Consider a predictive policing algorithm trained on historical arrest data. That data reflects decades of racially discriminatory policing, communities of colour over-policed, white-collar crime in predominantly white communities under-policed. The algorithm learns from this data and produces predictions that reflect it. It then directs more policing resources toward communities of colour, generating more arrests, which feed back into the training data and reinforce the original pattern. The algorithm did not create the discrimination. But it amplified and laundered it, converting historical human bias into an apparently objective mathematical output.

This laundering function is one of the most dangerous things AI systems can do. They take discriminatory social patterns, encode them mathematically, and present the results as objective. The subjectivity disappears. The discrimination remains.
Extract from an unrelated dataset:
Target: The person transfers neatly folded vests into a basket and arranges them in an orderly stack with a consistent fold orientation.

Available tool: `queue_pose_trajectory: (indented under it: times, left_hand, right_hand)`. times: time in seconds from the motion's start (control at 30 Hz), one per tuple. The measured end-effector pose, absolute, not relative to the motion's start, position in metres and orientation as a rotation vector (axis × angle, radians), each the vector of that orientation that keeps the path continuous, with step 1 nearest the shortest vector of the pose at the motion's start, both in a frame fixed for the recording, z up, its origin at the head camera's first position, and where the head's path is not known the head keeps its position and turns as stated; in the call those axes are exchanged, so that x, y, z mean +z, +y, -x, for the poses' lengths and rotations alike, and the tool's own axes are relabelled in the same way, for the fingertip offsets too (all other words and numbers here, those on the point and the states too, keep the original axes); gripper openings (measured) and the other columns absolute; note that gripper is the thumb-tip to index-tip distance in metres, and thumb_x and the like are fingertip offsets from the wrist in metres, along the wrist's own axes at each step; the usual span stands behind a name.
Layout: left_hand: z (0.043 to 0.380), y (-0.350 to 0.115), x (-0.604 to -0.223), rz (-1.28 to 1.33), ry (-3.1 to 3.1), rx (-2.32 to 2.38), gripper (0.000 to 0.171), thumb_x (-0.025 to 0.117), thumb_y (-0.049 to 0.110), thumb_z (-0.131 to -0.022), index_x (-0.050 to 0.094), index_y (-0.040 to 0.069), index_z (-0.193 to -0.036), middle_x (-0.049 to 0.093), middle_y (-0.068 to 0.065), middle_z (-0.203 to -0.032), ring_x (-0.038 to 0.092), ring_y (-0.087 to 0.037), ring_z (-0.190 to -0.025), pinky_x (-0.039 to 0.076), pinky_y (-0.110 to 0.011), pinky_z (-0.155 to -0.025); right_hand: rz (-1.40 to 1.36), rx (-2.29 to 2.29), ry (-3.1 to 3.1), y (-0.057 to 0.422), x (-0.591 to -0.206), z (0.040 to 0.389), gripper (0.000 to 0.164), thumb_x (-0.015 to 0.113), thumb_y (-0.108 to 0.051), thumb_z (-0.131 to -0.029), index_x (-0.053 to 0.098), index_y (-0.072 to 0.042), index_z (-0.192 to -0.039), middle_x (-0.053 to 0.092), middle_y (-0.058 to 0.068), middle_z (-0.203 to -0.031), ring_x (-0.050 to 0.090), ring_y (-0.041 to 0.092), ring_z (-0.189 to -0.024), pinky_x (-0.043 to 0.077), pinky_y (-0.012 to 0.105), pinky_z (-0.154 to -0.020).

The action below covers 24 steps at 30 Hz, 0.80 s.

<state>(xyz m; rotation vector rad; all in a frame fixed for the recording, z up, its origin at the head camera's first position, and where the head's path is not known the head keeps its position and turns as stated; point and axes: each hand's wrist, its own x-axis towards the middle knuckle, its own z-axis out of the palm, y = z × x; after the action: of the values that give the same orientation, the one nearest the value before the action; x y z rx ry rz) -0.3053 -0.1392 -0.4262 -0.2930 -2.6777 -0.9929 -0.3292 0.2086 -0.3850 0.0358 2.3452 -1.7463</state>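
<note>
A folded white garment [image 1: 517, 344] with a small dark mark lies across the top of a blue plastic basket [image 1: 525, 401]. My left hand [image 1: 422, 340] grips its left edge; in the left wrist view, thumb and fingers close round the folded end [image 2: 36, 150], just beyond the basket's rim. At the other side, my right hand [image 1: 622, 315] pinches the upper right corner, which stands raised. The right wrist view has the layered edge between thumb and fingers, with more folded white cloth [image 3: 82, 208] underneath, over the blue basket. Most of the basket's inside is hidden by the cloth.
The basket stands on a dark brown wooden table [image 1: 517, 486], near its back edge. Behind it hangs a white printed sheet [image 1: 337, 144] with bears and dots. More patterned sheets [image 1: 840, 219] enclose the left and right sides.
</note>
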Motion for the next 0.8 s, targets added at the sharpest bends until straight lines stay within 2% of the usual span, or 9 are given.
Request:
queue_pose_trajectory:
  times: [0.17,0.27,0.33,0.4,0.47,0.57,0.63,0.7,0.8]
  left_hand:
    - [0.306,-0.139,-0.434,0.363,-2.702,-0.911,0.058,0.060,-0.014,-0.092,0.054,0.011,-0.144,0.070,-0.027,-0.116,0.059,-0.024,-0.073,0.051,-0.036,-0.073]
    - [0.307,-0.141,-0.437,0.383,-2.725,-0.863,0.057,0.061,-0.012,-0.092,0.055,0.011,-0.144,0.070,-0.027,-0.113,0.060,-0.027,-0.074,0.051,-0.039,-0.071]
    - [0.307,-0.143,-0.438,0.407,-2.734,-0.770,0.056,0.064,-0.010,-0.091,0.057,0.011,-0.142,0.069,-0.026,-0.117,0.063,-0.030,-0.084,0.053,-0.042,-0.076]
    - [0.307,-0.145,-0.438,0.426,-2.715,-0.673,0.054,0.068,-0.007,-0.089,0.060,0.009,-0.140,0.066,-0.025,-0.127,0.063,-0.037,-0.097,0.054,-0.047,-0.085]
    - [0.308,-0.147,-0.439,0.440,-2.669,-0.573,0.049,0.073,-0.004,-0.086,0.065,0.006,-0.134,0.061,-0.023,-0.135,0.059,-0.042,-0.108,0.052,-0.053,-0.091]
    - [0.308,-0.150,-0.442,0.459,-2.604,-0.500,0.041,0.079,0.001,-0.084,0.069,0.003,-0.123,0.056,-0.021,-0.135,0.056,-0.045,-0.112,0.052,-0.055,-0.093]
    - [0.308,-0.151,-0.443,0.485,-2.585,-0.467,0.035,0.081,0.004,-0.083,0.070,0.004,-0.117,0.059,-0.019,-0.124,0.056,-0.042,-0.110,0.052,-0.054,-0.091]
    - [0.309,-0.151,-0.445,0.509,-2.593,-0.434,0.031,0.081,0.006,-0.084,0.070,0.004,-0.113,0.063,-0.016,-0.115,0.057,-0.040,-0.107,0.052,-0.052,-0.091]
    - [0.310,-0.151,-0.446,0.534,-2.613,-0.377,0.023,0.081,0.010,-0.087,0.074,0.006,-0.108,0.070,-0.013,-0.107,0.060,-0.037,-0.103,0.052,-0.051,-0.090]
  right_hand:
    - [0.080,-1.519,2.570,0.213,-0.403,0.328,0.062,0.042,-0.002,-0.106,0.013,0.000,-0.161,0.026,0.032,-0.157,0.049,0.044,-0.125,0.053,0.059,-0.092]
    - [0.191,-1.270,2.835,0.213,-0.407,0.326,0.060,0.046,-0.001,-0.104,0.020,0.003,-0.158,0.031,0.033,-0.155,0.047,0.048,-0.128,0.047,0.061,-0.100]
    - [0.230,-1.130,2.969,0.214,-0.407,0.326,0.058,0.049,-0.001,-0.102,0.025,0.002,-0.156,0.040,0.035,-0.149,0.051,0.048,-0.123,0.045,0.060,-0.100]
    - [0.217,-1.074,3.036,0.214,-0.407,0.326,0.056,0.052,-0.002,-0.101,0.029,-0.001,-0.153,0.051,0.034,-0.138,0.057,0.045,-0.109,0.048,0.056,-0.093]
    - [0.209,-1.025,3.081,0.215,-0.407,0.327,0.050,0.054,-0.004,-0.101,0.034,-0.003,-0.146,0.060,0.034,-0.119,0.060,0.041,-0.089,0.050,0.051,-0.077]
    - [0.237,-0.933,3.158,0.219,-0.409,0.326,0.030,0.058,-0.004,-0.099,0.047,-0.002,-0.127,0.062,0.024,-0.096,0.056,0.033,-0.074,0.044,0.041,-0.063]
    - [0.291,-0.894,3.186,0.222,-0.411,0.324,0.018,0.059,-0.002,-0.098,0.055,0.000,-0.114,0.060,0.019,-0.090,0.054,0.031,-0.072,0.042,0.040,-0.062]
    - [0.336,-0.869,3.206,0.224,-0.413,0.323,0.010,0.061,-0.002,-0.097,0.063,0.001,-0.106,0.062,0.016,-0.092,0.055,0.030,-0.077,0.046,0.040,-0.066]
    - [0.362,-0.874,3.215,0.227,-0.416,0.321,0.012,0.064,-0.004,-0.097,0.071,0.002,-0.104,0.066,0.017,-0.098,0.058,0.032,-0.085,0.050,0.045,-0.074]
A second problem arises when AI systems attempt to remove race from their models as a way of avoiding bias. This sounds sensible but often does not work. Race correlates with so many other variables, neighbourhood, school, income, postal code, name, that removing the explicit racial category while retaining correlated variables produces what researchers call proxy discrimination. The algorithm does not see race. But it sees everything that race predicts in a racially unequal society. The discriminatory outcomes persist.

Neither encoding race nor excluding it resolves the problem. The problem is structural, it lies in the social inequalities that produce the data in the first place. Addressing it requires structural thinking, not just technical adjustment.

Reflection question: Can you think of a variable that seems race-neutral but might serve as a proxy for race in your organisational context? What would it mean to take that seriously?